Clinical-Laboratory Significance of Myelofibrosis in Patients with Multiple Myeloma
Institute of Regional Pathology and Pathomorphology of Siberian Branch of the RAMS Novosibirsk, Russian Federation.
*Corresponding author: Tatyana Yu. Dolgikh, PhD. Institute of Regional Pathology and Pathomorphology of Siberian Branch of the Russian Academy of Medical Sciences, Novosibirsk, Russia. E-mail: firstname.lastname@example.org
Published: June 22, 2014.
Background: Currently, there are not many studies of correlations between myelofibrosis (MF) and clinical-laboratory data on multiple myeloma (MM).
Methods and Results: In our study, MF was evaluated according to the scale of the European consensus (2005). Additionally, we used an automated morphometric study. The inverse correlations between the prevalence of MF and the total number of erythroid cells and megakaryocytes, as well as hemoglobin level were found. The total relative area of fibrosis tissue (Srel.fibr.tis.) in initial and advanced MF>20% was associated with anemia requiring a blood transfusion.The development of severe anemia was observed in patients with a greater relative area of Srel.fibr.tis.
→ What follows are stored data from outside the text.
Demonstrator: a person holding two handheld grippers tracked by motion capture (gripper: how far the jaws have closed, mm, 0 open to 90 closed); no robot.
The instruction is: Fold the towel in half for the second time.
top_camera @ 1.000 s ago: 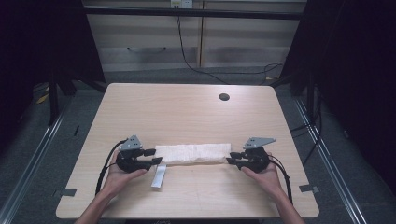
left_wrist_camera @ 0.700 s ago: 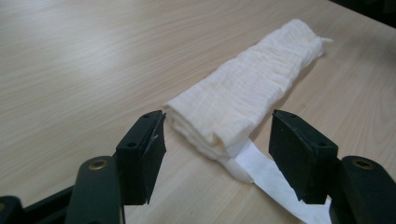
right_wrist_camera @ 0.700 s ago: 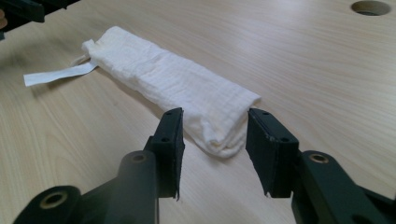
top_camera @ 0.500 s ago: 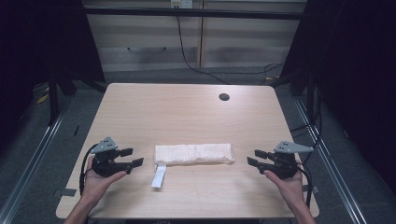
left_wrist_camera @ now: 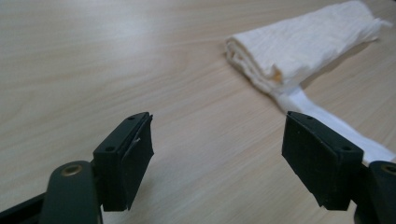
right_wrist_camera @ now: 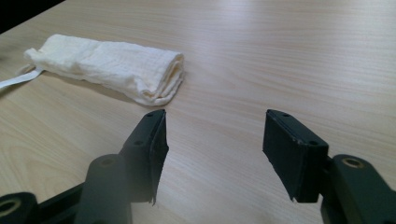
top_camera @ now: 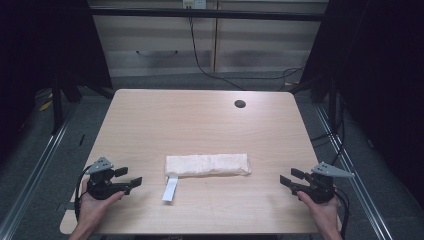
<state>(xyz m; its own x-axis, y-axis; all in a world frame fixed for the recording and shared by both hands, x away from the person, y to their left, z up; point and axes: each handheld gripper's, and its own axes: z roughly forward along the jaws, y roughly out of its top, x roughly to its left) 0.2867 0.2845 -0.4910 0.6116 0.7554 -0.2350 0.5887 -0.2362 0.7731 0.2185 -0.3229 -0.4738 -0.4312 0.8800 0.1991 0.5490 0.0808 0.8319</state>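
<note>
A folded white cloth [top_camera: 207, 164] lies lengthwise on the wooden table [top_camera: 200, 120], near the front middle. A white strap [top_camera: 170, 188] trails from its left end toward the front edge. My left gripper [top_camera: 129, 178] rests near the front left corner, open and empty, well left of the cloth [left_wrist_camera: 299, 44]. My right gripper [top_camera: 289, 179] sits near the front right edge, open and empty, a little right of the cloth [right_wrist_camera: 109, 65]. Both point inward at the cloth's ends.
A dark round hole [top_camera: 240, 104] sits in the table's far right part. Metal rails [top_camera: 40, 165] run along the floor on both sides. Cabinets [top_camera: 210, 40] and hanging cables stand behind the table.
Both grippers have let go of the cloth's ends and pulled outward to the table's left and right sides, now open. The cloth stays folded in place.
</note>
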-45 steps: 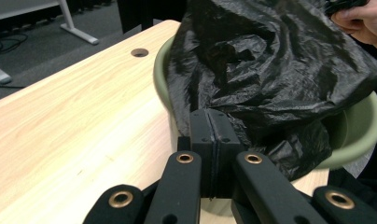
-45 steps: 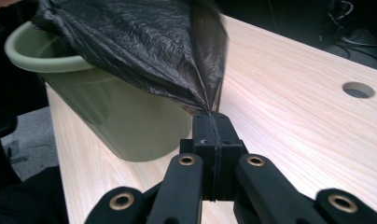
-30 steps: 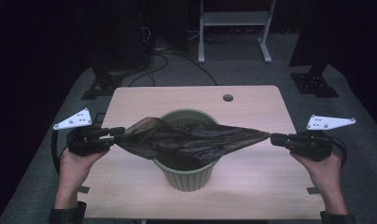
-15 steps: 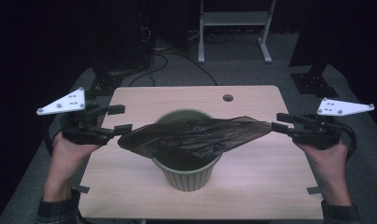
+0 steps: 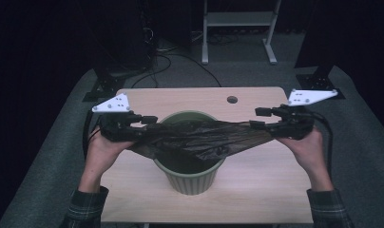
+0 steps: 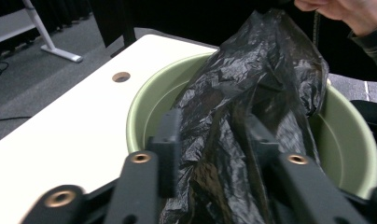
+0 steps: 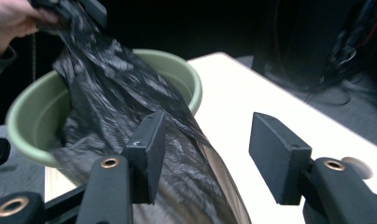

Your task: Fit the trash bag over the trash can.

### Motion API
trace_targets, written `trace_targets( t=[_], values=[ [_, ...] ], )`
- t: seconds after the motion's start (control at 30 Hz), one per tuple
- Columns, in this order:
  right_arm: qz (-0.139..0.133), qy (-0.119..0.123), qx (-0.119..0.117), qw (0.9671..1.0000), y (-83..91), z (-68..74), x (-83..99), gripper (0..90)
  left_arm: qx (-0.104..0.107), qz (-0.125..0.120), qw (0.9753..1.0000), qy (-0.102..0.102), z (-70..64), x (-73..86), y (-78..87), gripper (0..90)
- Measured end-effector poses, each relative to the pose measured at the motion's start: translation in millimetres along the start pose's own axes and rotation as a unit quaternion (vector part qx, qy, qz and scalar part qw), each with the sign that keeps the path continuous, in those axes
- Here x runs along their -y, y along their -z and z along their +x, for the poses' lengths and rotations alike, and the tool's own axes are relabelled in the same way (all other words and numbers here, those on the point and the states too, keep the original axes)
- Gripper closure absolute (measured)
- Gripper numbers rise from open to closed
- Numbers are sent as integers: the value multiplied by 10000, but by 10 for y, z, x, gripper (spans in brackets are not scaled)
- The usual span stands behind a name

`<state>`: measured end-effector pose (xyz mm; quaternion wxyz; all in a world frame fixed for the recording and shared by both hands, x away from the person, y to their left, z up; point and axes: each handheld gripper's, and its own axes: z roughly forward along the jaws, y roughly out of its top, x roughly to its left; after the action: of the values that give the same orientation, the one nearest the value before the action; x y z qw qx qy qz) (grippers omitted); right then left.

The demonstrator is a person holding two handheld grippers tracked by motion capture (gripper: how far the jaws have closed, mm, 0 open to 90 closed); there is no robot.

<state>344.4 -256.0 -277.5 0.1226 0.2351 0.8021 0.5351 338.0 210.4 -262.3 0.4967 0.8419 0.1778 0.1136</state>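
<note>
**A:** Item one, the black bag [image 5: 204, 137]. Location?

**B:** Stretched flat above the mouth of the green bin [image 5: 190, 179], end to end between the two tools. Its middle sags onto the rim and a fold dips inside. The bin stands upright at the middle of the bench [image 5: 266, 190].

**A:** Item two, the left tool [image 5: 149, 124]. State?

**B:** Level with the bin's left rim. In the left gripper view its jaws stand apart, with crumpled film bunched in the gap. Whether they press on the film cannot be told.

**A:** Item three, the right tool [image 5: 259, 118].

**B:** Level with the right rim. Its jaws are spread wide. In the right gripper view the film runs along the inner face of one jaw and passes low through the gap, and the other jaw is clear of it. Nothing is pinched there.

**A:** Progress, taking the job as lining the bin?

**B:** Early. Done: the bag is brought over the opening and pulled out lengthwise. Outstanding: the bag's mouth is not opened, its body is not pushed down into the bin, and no edge is folded over the rim. The bin's inner wall is bare on both sides.
</note>
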Motion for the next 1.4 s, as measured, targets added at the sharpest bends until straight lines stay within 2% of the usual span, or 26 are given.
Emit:
trace_targets(
  t=[0.1,0.17,0.23,0.3,0.4,0.5,0.7,0.83,0.97,1.0,1.03,1.17,1.27,1.37,1.4],
  values=[
    [182,-49,-125,9997,-182,-81,19,538,37,1,10000,36,26,21,5,756],
    [242,-75,-259,9993,-271,-127,36,692,50,-9,10000,68,45,32,11,808],
    [205,-96,-273,9994,-310,-144,45,816,70,-24,9999,95,66,39,17,856],
    [181,-96,-278,9994,-340,-168,46,897,68,-53,9999,135,97,45,23,899],
    [119,-143,-312,9993,-355,-190,44,897,65,-99,9997,198,137,51,28,900],
    [12,-240,-202,9995,-389,-258,27,899,-92,-206,9993,299,253,58,34,900],
    [-18,-444,-29,9990,-592,-416,8,899,-436,-118,9977,507,509,112,-78,900],
    [101,-567,105,9983,-773,-523,38,899,-555,-63,9966,614,652,206,-180,900],
    [292,-611,212,9975,-936,-585,121,898,-597,22,9958,696,707,304,-262,900],
    [292,-611,212,9975,-936,-585,121,898,-598,66,9955,730,725,342,-287,900],
    [407,-662,229,9967,-1007,-605,186,899,-598,199,9947,807,758,420,-337,900],
    [658,-728,273,9948,-1134,-625,304,899,-643,553,9920,934,802,554,-448,900],
    [837,-732,299,9934,-1221,-625,388,899,-635,730,9902,1007,811,627,-498,899],
    [924,-782,264,9923,-1267,-623,448,897,-589,748,9897,1066,811,664,-508,899],
    [894,-766,264,9927,-1256,-621,447,866,-593,725,9899,1065,807,660,-496,899]
  ],
)
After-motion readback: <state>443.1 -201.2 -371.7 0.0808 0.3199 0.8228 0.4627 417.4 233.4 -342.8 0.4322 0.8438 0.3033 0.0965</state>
The direct correlations between Srel.fibr.tis. and relative area of tumor tissue (Srel.tum.tis.), between Srel.fibr.tis. and the level of total serum protein, between Srel.fibr.tis. and daily proteinuria were found both in initial and in advanced MF. Additionally, a direct correlation between Srel.fibr.tis. and the number of plasma cells was revealed in initial MF. Greater Srel.fibr.tis. in initial and advanced MF was found in patients with chronic renal failure.
Conclusion: The clinical-laboratory significance of MF in MM is an inhibition of erythroid cells and megakaryocytes and development of anemia. The relative area of fibrous tissue is a marker of tumor volume and tumor progression.